In the listing below, locate the line that contains "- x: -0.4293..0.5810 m" and the line that contains "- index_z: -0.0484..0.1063". Restate word for word those two lines and every line between them, and nothing else.

> _Data below_:
※ ※ ※

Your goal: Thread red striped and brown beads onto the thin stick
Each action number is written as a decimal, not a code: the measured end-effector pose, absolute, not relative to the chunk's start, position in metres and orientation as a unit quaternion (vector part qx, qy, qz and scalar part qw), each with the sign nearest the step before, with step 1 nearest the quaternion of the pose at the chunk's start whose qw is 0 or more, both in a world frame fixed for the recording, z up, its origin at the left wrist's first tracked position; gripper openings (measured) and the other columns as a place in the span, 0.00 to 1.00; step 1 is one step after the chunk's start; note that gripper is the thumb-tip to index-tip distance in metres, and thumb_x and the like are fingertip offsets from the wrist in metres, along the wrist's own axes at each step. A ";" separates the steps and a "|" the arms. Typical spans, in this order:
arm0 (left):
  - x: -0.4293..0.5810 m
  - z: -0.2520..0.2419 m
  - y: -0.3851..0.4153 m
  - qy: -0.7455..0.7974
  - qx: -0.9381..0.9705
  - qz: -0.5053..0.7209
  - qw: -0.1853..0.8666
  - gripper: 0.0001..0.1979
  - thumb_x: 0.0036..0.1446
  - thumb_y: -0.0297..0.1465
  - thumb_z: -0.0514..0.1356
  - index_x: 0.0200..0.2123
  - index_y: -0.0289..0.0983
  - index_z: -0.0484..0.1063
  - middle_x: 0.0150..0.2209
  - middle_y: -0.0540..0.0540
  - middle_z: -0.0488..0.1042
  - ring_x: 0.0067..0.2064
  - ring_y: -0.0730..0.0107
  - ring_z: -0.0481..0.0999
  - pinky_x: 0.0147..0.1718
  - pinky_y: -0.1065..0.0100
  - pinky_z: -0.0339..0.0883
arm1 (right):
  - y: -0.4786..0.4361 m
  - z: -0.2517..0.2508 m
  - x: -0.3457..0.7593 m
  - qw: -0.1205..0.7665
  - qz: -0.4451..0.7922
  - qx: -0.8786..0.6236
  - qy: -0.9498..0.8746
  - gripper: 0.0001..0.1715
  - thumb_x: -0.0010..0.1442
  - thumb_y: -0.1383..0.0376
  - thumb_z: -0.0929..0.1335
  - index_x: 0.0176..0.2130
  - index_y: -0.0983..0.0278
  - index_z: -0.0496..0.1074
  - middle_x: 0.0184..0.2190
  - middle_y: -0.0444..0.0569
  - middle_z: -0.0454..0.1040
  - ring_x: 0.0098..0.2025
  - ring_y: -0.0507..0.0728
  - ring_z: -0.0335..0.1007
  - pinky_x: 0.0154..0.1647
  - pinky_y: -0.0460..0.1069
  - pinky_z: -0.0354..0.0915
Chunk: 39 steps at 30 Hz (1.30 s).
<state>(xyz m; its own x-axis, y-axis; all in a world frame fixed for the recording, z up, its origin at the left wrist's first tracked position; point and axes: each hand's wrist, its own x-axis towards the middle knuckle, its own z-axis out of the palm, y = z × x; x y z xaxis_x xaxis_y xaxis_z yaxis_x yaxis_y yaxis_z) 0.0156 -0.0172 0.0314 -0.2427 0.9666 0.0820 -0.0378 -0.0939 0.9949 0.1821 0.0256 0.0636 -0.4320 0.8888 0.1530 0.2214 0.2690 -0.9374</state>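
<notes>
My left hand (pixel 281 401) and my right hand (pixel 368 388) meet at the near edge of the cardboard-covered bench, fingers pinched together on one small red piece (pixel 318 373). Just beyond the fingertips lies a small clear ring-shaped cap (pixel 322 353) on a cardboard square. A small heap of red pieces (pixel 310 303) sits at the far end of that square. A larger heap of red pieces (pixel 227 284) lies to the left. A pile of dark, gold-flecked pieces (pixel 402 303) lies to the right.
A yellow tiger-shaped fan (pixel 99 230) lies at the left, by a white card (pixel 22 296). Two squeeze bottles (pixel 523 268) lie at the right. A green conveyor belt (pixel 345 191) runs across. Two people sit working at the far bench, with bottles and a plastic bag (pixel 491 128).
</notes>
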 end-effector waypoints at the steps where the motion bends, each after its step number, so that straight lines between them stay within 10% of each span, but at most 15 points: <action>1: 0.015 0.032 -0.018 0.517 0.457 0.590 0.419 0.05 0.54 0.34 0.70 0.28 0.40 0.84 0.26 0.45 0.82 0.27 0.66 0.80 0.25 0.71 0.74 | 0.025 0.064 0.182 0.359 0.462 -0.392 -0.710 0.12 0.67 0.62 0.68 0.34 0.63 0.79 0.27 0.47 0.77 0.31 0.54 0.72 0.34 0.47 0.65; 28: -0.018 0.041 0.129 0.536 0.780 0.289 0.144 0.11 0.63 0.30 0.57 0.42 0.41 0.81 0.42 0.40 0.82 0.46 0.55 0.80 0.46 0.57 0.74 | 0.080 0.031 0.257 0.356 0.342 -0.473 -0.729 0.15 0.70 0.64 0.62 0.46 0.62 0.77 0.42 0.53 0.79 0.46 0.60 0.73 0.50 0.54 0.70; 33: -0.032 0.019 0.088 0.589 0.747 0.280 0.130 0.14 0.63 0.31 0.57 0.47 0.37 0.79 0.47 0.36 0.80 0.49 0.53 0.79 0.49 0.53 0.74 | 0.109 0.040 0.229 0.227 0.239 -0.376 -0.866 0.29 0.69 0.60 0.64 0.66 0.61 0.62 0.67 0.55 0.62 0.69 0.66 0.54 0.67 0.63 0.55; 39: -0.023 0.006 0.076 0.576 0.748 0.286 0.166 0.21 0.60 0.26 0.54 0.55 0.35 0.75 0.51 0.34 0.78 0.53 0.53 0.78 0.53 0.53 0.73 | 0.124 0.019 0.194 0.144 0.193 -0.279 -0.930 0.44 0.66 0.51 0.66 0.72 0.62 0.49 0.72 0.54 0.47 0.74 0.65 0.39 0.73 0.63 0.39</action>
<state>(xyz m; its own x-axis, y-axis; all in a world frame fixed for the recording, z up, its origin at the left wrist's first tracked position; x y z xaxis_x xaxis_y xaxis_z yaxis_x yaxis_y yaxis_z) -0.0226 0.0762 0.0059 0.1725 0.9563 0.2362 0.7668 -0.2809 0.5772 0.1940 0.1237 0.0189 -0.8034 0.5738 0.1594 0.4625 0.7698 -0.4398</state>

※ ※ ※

> _Solution to this exercise_:
  - x: -0.4293..0.5810 m
  - z: -0.2520..0.2419 m
  - y: -0.3851..0.4153 m
  - qy: -0.7455..0.7974
  - qx: -0.9381..0.9705
  - qz: -0.5053..0.7209
  - qw: -0.1853..0.8666
  - gripper: 0.0001..0.1979
  - thumb_x: 0.0036..0.1446
  - thumb_y: -0.0297..0.1465
  - thumb_z: -0.0514..0.1356
  - index_x: 0.0200..0.2123
  - index_y: -0.0289..0.0983
  - index_z: -0.0484..0.1063

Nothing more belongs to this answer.